What is required. Count how many lines below contain the word "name", then give that number alone.

(Records from a data collection)
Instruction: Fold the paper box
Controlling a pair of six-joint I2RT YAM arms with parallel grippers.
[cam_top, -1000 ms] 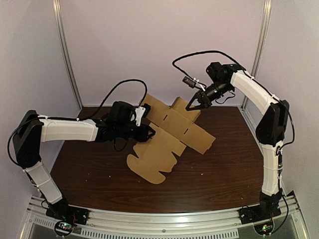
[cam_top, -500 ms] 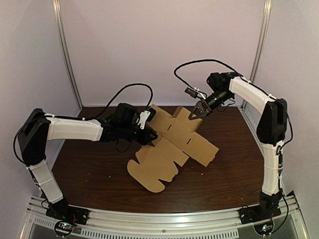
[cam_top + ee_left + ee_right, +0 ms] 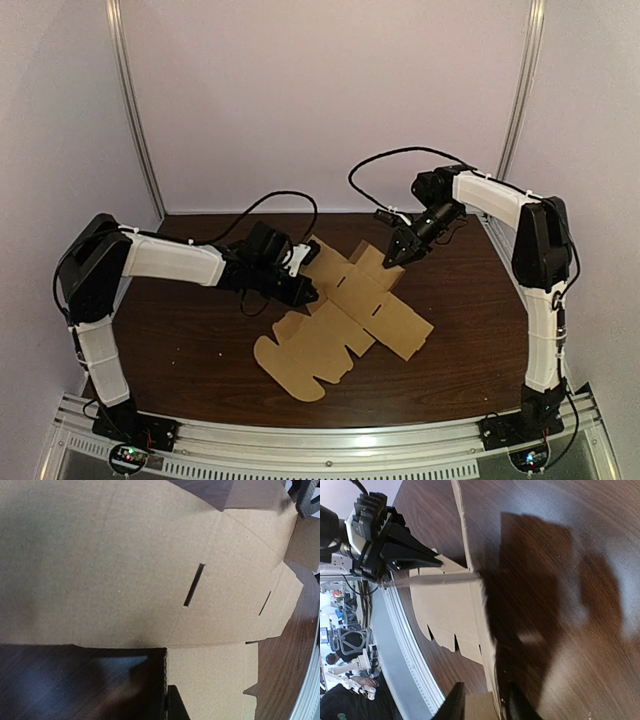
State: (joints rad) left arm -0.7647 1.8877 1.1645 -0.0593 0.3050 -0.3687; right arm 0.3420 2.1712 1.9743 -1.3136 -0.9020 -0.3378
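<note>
The flat brown cardboard box blank lies across the middle of the dark table, with slots and scalloped flaps. My left gripper is shut on its left edge; in the left wrist view that edge runs edge-on straight into the jaws, and the slotted panel fills the upper half. My right gripper is shut on the far flap, and the cardboard passes between its black fingers. The right wrist view also has the left gripper pinching the opposite edge.
The wooden table ends at a metal rail by the arm bases. Upright frame posts and pale walls close in the back and sides. Black cables loop over both arms.
Both grippers have come down and inward with the blank. Its far flap, held high a second ago, now sits lower and the sheet lies flatter on the table.
</note>
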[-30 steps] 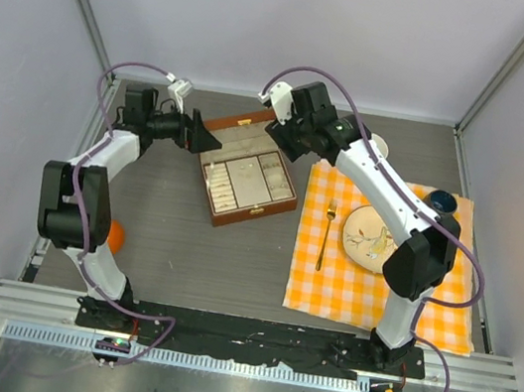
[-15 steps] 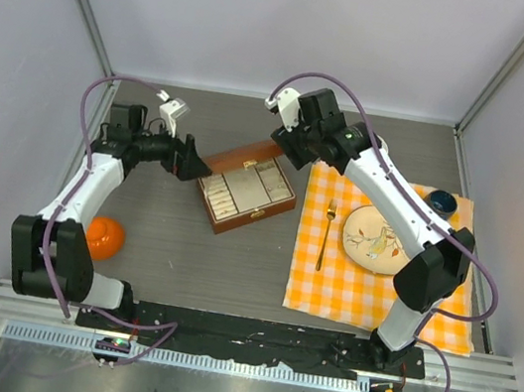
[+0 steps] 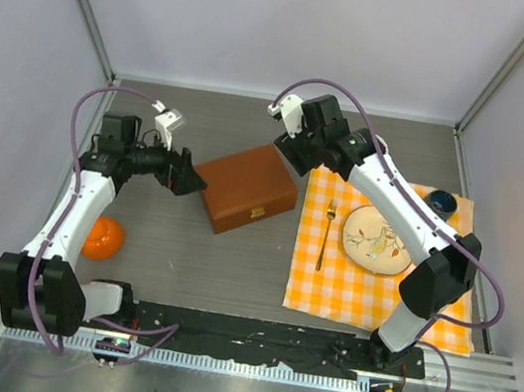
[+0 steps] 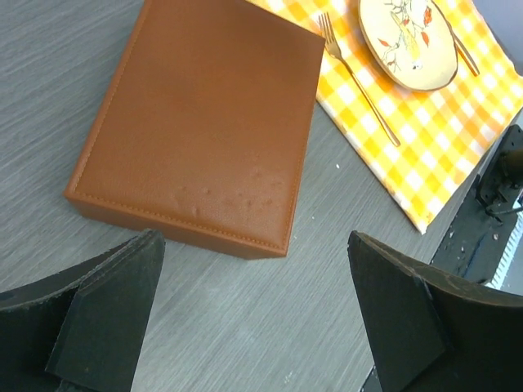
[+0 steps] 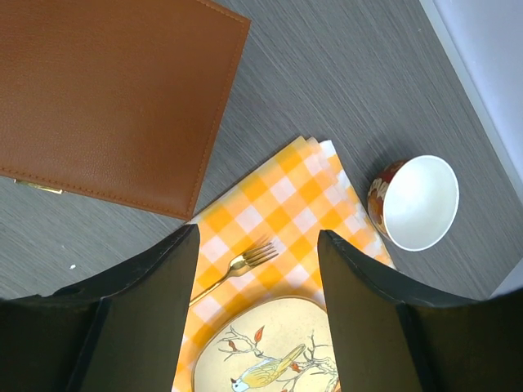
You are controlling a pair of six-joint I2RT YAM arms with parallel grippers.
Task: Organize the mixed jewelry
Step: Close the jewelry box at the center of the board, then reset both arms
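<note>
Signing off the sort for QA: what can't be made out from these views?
- Jewelry: unseen in every view; the closed brown box hides any contents.
- Clasp: a sliver in the right wrist view, tiny from above; latched or not unclear.
- Orange object: top view only, partly behind the left arm; identity unclear.

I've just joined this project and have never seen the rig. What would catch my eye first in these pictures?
The closed brown box sits mid-scene, with the open left gripper at its left and the open right gripper near its far right corner. To its right lies a bright yellow checked cloth carrying a bird-painted plate and a gold fork. An orange object sits at the near left.
</note>
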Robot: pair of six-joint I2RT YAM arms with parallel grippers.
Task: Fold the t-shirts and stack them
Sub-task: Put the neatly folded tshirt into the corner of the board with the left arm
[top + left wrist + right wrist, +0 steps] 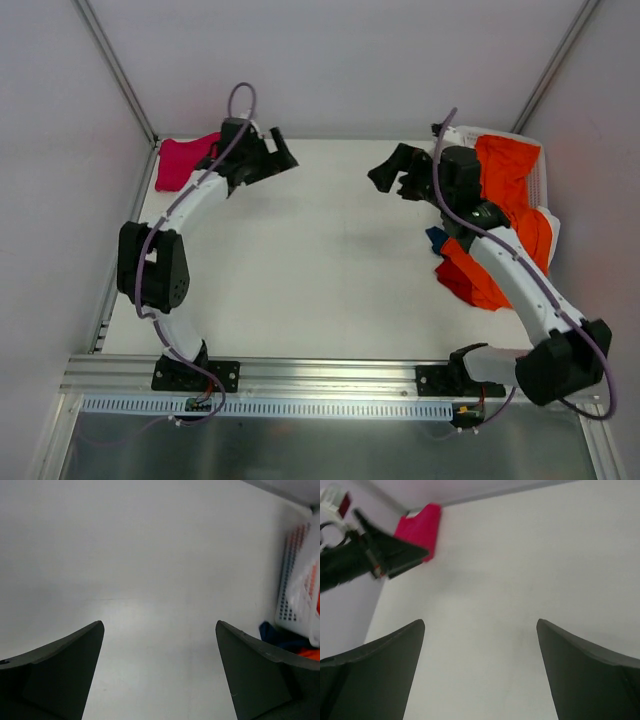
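Observation:
A folded crimson t-shirt (178, 162) lies in the far left corner of the table, also seen in the right wrist view as a crimson t-shirt (419, 528). My left gripper (281, 152) hovers just right of it, open and empty, pointing toward the table's middle. An orange t-shirt (510, 190) spills from a white basket (545, 185) at the far right and hangs down to the table (475, 278). My right gripper (392, 172) is open and empty, left of the basket. Bare table shows between the left gripper (160, 625) jaws and between the right gripper (480, 622) jaws.
A dark blue cloth (436, 238) peeks out under the orange shirt, also seen as blue cloth (277, 632) beside the perforated basket (292, 580). Walls close the table on the left, back and right. A metal rail (320, 375) runs along the near edge.

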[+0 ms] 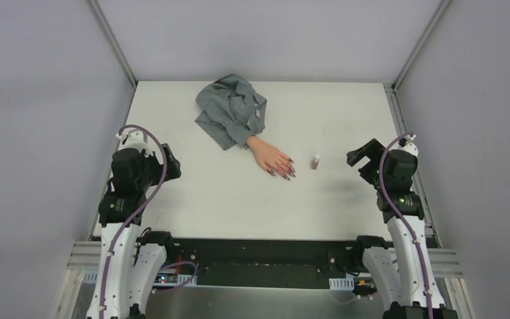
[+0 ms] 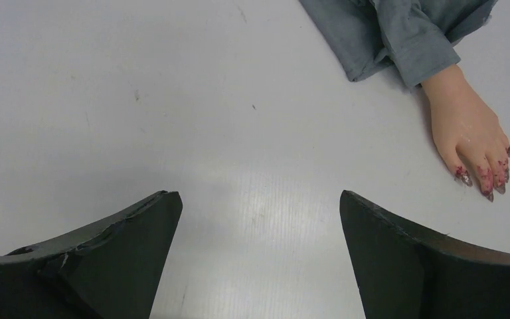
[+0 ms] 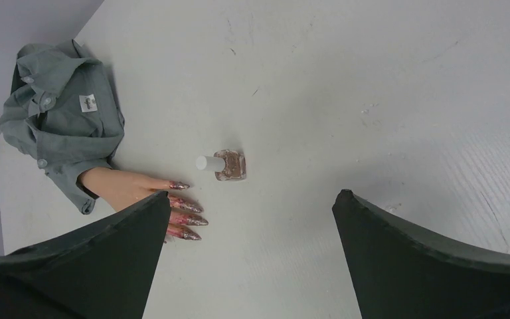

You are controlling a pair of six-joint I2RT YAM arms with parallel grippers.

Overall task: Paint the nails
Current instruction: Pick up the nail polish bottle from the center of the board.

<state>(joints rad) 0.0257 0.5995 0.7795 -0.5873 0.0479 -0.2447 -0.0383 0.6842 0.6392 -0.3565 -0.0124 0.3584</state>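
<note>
Both arms sit low at the 2 sides of the top view, left gripper [image 2: 259, 194] and right gripper [image 3: 254, 193] each spread wide with nothing between the jaws, likely a ready pose that leaves the middle unobstructed. The nails [image 1: 285, 170] are just right of centre, tipping the fake hand [image 1: 269, 157], which lies flat with its fingers pointing lower right and its grey sleeve [image 1: 231, 109] bunched toward upper centre, probably to present the tips to the arms. The polish bottle [image 1: 315, 161] looks upright and capped, just right of the nails without touching them and nearer the right gripper, so that arm seems best placed to take it.
</note>
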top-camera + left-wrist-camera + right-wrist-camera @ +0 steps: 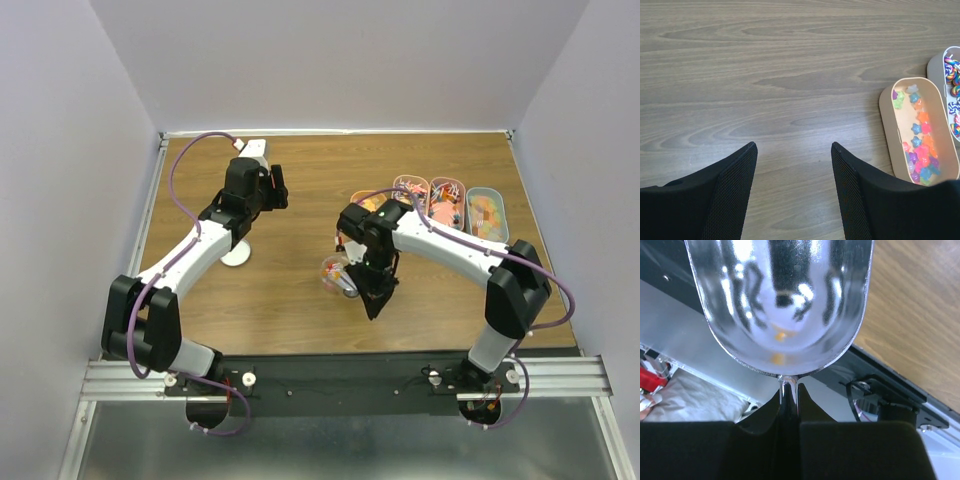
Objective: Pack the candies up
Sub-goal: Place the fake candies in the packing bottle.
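In the right wrist view my right gripper (790,397) is shut on the thin handle of a metal scoop (785,300). The bowl is held up over the table's near edge, and one small orange candy (781,334) shows inside it. Seen from above, the right gripper (372,298) hangs near the middle front, beside a small clear container (333,272) with candies in it. My left gripper (792,150) is open over bare wood, nothing between its fingers. A beige tray (888,117) of star-shaped candies (921,147) lies to its right.
Several oblong trays (487,215) of sweets line the back right of the table. A second tray (937,70) with swirled sweets shows at the left wrist view's right edge. A white disc (236,256) lies under the left arm. The black rail (340,375) runs along the near edge.
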You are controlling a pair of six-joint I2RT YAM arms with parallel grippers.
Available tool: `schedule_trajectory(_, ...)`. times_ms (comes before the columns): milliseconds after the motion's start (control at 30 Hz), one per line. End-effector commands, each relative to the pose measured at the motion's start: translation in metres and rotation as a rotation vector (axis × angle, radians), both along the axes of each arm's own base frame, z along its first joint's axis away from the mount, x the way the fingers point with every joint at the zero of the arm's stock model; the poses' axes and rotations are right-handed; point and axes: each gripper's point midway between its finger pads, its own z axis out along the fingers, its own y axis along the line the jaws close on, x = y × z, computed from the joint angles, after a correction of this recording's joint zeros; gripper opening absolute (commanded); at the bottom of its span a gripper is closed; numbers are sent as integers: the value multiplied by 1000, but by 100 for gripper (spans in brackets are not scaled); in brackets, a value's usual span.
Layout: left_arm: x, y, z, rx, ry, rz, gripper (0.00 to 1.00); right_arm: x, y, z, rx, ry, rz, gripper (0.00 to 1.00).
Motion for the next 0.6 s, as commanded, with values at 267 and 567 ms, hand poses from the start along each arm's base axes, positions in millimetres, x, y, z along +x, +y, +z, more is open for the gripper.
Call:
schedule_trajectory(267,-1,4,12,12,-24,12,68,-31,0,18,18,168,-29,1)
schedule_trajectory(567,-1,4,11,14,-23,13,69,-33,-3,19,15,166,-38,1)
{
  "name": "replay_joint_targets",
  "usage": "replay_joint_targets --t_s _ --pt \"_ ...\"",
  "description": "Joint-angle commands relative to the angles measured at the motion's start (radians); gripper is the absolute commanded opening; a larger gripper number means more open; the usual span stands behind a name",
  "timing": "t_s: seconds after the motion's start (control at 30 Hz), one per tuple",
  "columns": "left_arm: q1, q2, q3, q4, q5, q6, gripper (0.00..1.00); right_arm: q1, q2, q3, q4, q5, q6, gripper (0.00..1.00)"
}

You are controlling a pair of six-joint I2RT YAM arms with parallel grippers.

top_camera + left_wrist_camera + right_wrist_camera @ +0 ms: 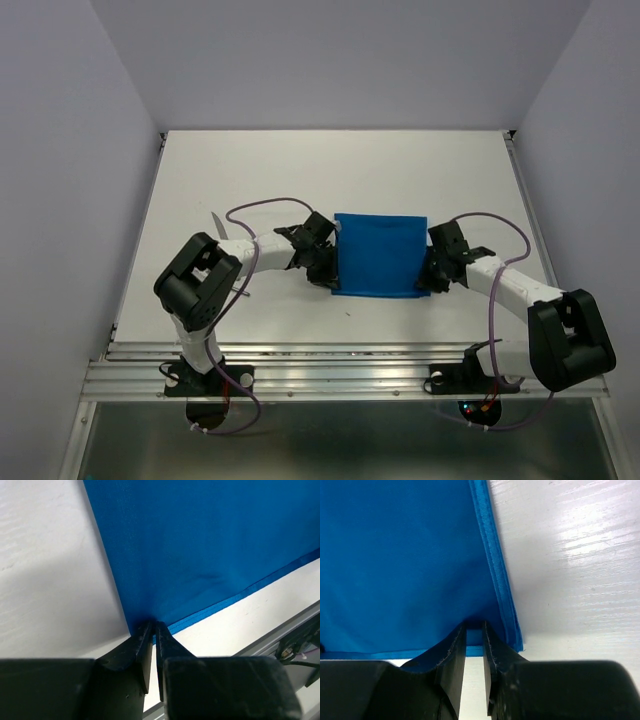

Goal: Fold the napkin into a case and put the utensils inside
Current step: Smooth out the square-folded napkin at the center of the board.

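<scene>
The bright blue napkin [378, 255] lies as a folded rectangle in the middle of the white table [330, 170], between my two grippers. My left gripper [328, 272] is at its near left corner. In the left wrist view the left gripper [153, 625] is pinched shut on the hemmed corner of the napkin [200, 545]. My right gripper [428, 278] is at the near right corner. The right wrist view shows the right gripper [474, 625] shut on the napkin [405, 565], with cloth between its tips. Of the utensils, only a slim grey tip [215, 219] shows beside the left arm. No case is in view.
A ribbed metal rail [340, 365] runs along the table's near edge, close behind both grippers, and shows as the rail [295, 625] in the left wrist view. Purple cables [262, 205] loop over both arms. Grey walls stand on the left, right and far sides.
</scene>
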Motion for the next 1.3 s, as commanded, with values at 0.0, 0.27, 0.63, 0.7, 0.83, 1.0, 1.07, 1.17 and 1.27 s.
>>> replay_joint_targets --t_s 0.0,0.27,0.63,0.7,0.83,1.0,1.07,1.17,1.27 --pt "-0.008 -0.063 -0.030 -0.117 -0.066 0.030 0.20 0.001 -0.006 0.033 0.000 0.024 -0.012 0.25" --pt "0.007 -0.105 0.194 -0.226 -0.160 0.059 0.22 0.001 0.014 0.216 -0.021 0.123 -0.048 0.27" --pt "0.075 0.150 0.380 -0.189 -0.218 0.090 0.21 -0.009 0.261 0.391 0.014 0.125 -0.087 0.27" --pt "0.083 0.187 0.380 -0.185 -0.215 0.099 0.21 -0.009 0.293 0.392 0.025 0.128 -0.090 0.27" --pt "0.089 0.217 0.358 -0.173 -0.204 0.102 0.20 -0.009 0.320 0.369 0.035 0.134 -0.091 0.26" --pt "0.090 0.164 0.395 -0.199 -0.196 0.110 0.19 -0.018 0.260 0.374 0.032 0.146 -0.099 0.26" --pt "0.092 0.132 0.432 -0.209 -0.209 0.115 0.20 -0.041 0.243 0.386 0.032 0.150 -0.105 0.26" --pt "0.110 0.121 0.470 -0.226 -0.222 0.115 0.20 -0.059 0.244 0.421 0.034 0.151 -0.120 0.26" --pt "0.133 0.159 0.530 -0.228 -0.226 0.109 0.20 -0.085 0.290 0.464 0.035 0.150 -0.134 0.26"
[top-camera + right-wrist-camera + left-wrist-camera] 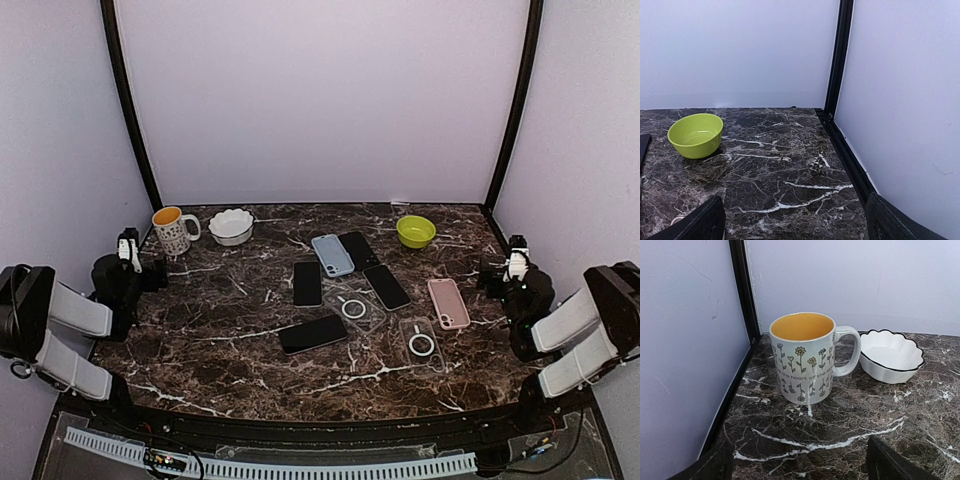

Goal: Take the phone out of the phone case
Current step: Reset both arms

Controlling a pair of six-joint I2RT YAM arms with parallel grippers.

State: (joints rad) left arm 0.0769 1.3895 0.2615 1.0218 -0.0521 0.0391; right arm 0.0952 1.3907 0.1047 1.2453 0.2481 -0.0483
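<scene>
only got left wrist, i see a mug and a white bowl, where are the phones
Observer: Four black phones lie in the middle of the table, to the right of your mug.
Operator: any still cased
Observer: Possibly the blue case or the pink case; both are opaque, so I cannot tell. The two clear cases look empty.
Operator: right arm busy
Observer: No, the right gripper sits open at the right edge, holding nothing.

Dark marble table (pixel 200 340), white veins. 3 pale lilac walls (pixel 320 100). 2 black corner posts (pixel 131 100). Light even.
</scene>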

Answer below. 2